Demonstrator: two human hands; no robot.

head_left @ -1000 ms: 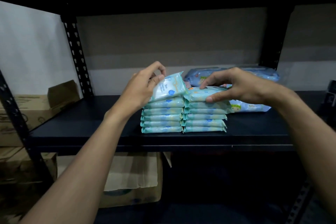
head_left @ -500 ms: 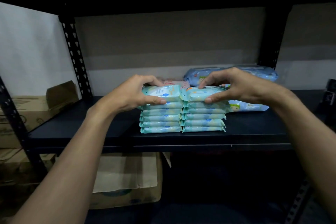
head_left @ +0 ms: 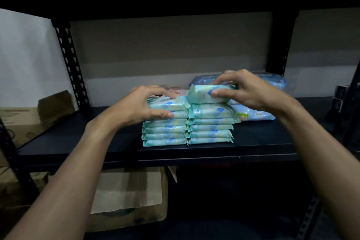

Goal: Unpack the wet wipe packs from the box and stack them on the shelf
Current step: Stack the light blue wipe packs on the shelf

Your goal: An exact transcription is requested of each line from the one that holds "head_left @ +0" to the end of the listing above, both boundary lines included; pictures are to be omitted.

Exercise solution:
head_left @ +0 ms: 

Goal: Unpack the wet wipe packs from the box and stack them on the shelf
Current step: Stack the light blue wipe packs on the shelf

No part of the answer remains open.